Для количественной оценки влияния рассчитано изменение волатильности при увеличении rtgs_gdp на одно стандартное отклонение. Последнее в очищенной выборке составляет 32,24. Произведение коэффициента на стандартное отклонение позволяет определить абсолютное изменение зависимой переменной ( Д = -0,00328 х 32,24 = -0,106). Средняя волатильность в выборке равна 0,276. Следовательно, увеличение эффективности использования RTGS на одно стандартное отклонение связано со снижением волатильности на 0,106, что составляет 38,4 % от ее среднего значения. Это позволяет сделать вывод о том, что влияние платежной инфраструктуры является не только статистически значимым, но и экономически существенным.
Вместе с тем результаты исследования следует интерпретировать с учетом ряда ограничений. Несмотря на тщательную эконометрическую проработку модели, используемый показатель rtgs_gdp является косвенным измерителем, отражающим лишь объем операций, а не их качественные характеристики. Кроме того, сохраняется потенциальная эндогенность, связанная с возможной обратной причинностью (страны с более стабильными корпоративными потоками могут активнее развивать инфраструктуру). Дальнейшие исследования могут быть направлены на расширение выборки, использование прямых показателей качества платежных систем и применение инструментальных переменных для выявления причинно-следственных связей.
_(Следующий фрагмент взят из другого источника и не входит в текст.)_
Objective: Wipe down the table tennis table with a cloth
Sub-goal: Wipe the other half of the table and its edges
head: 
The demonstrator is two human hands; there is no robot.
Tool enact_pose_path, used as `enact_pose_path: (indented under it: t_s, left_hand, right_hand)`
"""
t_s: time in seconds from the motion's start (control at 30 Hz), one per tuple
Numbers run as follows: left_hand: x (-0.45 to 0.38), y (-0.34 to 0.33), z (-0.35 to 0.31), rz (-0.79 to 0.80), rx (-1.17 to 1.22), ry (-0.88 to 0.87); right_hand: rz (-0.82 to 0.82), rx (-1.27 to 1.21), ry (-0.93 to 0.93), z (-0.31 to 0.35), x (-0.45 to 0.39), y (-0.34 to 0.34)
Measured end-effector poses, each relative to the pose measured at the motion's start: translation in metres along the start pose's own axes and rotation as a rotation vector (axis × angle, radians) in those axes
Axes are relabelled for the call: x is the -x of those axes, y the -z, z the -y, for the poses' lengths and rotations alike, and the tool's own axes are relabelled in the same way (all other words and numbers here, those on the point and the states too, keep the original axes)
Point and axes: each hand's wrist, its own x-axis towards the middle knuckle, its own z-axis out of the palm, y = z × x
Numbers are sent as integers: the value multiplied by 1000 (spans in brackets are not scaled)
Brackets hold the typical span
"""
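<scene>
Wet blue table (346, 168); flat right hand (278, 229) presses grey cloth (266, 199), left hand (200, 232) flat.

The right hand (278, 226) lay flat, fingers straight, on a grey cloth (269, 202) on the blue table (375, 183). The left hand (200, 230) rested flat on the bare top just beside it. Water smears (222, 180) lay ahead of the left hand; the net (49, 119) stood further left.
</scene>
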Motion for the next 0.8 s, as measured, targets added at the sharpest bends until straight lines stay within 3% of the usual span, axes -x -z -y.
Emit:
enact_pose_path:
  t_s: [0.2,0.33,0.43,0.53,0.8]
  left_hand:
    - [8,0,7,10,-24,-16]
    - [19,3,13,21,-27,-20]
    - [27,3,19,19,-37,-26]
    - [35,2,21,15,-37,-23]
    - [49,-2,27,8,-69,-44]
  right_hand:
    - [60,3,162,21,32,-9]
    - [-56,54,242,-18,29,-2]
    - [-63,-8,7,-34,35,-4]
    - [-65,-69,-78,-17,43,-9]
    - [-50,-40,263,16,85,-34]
Заключение . Управление денежными потоками является важной частью операционных стратегий компаний, оно влияет на их финансовое положение и операционные решения. В данной работе представлен анализ интенсивности использования систем валовых расчетов в реальном времени на основе изучения выборки 25 крупнейших публичных нефинансовых компаний из пяти стран: Бразилии, Индии, ЮАР, Великобритании и США. Результаты проведенного исследования показывают, что развитие национальной платежной инфраструктуры оказывает статистически значимое отрицательное влияние на волатильность денежных потоков компаний. Главный вывод работы заключается не только в подтверждении гипотезы, но и в количественной оценке этого эффекта. Так, увеличение интенсивности использования RTGS на одно стандартное отклонение снижает волатильность на 38,4 %. Это означает, что в странах с более развитой платежной системой компании, как правило, имеют место существенно более стабильные денежные потоки, что влияет на их инвестиционную привлекательность, стоимость заемного финансирования и устойчивость к экономическим шокам. Таким образом, компании получают возможность выполнять, оптимизировать и прогнозировать свои бизнес-процессы.
Полученные результаты позволяют рекомендовать учет состояния платежной инфраструктуры при оценке корпоративных рисков, а также рассматривать инвестиции в развитие платежных систем как инструмент повышения финансовой устойчивости корпоративного сектора. Дальнейшее развитие этой работы может включать изучение вопроса о том, существует ли аналогичная связь между внедрением новых платежных цифровых технологий, обеспечивающих бесшовную интеграцию между финансовыми платформами, и волатильностью денежных потоков компаний.